Europa muss die Routen schließen

von Redaktion

VON CHRISTIAN DEUTSCHLÄNDER

Deutschland habe derzeit „keine große Migrationskrise“, sagt die Bundesinnenministerin. Das soll beruhigend klingen von Nancy Faeser (SPD), ist aber zynisch. Zur Erinnerung: Im Mittelmeer ertrinken Tausende, Südeuropa zerstreitet sich über Häfen für Retter/Schleuser, allein Italien hat heuer 100 000 Flüchtlinge an Land gelassen, parallel boomt die Balkan-Route. Und viele Kommunalpolitiker, die die Realität klarer sehen als durch gepanzerte Scheiben im Regierungsviertel, senden verzweifelt Alarmrufe nach Berlin. Ja – die Krise ist längst groß. Und sie wächst stetig weiter, solange man sie kleinredet.

Dazu passt, dass Faeser nur einen Hilfssekretär zum Krisentreffen der EU-Innenminister entsandt hat. Mag sein, dass in Brüssel eine derzeit hilflose Runde tagt. Doch nötig wäre anderes: Der Kontinent muss die Migrationskrise zur Chefsache machen. Das Mittelmeer-Drama wird nicht gelöst mit Deals, welcher Hafen mal 100 Leute aufnimmt. Die Route muss geschlossen werden, gegenüber dem zerfallenen Libyen muss die Rücknahme der Boote erzwungen werden. Es ist richtig, Menschen zu retten, aber falsch, jene ohne Asyl-Anspruch – die riesige Mehrheit – ins fernere Europa zu bringen.

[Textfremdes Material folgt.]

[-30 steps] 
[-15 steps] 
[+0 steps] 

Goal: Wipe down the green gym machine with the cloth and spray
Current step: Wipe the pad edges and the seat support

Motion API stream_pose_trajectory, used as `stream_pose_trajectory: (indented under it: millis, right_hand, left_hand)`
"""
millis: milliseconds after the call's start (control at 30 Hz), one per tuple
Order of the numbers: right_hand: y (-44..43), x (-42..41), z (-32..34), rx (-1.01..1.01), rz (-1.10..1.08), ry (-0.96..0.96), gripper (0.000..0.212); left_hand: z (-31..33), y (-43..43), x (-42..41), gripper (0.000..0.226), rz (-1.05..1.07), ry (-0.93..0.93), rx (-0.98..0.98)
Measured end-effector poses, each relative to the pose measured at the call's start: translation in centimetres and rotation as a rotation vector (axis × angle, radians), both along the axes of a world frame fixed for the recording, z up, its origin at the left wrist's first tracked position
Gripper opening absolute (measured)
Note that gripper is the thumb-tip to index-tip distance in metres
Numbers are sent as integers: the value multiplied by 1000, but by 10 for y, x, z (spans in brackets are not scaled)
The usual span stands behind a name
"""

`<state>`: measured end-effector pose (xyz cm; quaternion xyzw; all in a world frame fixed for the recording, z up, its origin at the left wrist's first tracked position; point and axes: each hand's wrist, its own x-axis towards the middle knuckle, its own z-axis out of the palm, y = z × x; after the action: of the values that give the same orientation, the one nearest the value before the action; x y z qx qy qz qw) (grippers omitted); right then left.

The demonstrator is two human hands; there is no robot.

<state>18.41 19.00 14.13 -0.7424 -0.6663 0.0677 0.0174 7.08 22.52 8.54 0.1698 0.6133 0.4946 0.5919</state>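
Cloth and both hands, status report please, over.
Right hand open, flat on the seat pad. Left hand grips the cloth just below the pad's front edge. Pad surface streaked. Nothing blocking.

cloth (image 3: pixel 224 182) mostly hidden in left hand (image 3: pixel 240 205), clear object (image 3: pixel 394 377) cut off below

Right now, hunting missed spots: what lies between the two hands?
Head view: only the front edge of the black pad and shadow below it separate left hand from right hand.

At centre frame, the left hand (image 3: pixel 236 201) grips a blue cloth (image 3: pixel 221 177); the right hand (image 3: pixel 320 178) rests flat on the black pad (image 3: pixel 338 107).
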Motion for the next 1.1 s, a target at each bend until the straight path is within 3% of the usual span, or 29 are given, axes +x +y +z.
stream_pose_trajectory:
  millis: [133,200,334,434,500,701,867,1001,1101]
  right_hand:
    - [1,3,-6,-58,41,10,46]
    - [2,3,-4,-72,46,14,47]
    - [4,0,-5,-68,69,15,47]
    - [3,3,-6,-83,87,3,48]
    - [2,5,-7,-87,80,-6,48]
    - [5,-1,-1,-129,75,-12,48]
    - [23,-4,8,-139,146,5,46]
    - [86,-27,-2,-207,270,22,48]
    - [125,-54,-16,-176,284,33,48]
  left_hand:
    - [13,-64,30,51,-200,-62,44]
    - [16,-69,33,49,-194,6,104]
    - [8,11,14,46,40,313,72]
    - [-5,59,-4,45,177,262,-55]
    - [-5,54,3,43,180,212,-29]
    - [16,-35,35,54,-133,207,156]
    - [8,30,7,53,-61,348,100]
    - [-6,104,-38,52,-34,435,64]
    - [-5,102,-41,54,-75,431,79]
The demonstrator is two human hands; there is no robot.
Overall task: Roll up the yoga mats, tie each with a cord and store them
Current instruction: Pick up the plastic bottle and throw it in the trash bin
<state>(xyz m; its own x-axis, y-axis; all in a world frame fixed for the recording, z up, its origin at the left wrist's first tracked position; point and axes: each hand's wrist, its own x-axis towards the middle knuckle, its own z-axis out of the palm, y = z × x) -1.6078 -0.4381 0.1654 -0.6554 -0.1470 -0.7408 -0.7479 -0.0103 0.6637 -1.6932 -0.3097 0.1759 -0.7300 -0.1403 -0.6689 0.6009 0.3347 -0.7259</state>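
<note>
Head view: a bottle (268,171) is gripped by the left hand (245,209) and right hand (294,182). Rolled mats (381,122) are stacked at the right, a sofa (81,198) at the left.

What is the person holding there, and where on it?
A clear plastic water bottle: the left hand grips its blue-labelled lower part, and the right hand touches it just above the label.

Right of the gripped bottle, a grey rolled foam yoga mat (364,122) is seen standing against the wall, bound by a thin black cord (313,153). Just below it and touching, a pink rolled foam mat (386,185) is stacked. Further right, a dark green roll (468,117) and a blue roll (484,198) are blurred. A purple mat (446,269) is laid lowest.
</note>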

Das vollendet das kriminelle Geschäft der Schleuser, auch noch gefördert durch den Missbrauch von Steuer- und Kirchengeldern.

Die EU-Staaten müssen den Winter nutzen, um Lösungen zu finden. Das Vertagen und Scheitern geht an die Substanz der Gemeinschaft. In Italien ist, das zeigte auch der Rechtsruck bei den Wahlen, die Geduld am Ende. Auch das ist ein Warnsignal für den gesamten Kontinent.